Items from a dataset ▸
───

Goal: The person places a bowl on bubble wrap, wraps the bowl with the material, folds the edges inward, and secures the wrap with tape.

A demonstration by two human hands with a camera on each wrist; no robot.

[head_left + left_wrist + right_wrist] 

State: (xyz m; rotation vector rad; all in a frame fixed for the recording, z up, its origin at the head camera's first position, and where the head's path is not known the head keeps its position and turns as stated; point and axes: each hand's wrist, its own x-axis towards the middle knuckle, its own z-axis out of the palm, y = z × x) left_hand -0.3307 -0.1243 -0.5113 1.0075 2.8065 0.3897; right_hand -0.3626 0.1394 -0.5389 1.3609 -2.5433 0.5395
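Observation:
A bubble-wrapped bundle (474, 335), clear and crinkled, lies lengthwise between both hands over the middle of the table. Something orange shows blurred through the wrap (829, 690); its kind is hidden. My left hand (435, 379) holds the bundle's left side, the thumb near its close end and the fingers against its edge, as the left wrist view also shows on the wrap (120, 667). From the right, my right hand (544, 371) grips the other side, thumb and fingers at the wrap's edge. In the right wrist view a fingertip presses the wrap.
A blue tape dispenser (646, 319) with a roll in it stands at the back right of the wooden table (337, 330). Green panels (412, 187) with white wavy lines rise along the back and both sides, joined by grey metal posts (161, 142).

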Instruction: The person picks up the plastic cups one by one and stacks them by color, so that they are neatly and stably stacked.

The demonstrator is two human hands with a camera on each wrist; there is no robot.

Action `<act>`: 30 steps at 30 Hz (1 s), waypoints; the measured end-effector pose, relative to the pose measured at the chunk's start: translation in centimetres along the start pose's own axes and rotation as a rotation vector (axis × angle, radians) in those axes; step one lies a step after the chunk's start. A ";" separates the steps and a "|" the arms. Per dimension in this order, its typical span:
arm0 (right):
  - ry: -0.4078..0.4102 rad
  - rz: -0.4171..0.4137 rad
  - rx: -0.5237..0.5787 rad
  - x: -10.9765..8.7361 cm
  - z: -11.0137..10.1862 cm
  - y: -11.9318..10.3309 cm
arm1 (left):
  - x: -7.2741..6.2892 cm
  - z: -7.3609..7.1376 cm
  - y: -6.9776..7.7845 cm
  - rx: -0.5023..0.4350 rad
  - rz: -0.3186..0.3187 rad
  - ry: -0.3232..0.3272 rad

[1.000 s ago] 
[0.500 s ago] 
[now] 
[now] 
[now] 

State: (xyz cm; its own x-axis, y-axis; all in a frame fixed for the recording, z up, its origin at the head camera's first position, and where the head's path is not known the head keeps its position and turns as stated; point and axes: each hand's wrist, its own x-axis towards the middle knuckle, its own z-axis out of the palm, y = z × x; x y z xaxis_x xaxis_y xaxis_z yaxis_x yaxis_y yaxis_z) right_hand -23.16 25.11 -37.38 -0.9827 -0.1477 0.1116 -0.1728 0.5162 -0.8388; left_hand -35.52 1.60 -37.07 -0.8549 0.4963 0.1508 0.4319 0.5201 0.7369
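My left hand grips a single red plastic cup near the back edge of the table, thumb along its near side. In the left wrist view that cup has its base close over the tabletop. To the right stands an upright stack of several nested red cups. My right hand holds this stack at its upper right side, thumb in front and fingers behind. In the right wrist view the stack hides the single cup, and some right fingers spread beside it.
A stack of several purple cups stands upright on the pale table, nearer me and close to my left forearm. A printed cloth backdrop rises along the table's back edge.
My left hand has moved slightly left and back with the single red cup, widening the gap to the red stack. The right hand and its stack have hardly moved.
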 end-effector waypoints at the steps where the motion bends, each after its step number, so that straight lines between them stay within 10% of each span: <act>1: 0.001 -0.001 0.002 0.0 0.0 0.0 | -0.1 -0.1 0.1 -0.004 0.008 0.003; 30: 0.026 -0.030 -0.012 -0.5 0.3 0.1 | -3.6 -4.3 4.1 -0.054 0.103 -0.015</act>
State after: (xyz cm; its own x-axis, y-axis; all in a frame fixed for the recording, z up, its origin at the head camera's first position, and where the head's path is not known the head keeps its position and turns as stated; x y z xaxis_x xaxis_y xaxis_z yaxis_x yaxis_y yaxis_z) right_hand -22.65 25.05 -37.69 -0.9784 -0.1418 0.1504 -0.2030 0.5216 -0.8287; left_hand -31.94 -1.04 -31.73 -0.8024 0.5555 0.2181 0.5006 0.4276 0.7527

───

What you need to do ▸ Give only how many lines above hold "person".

Output below ▸ 2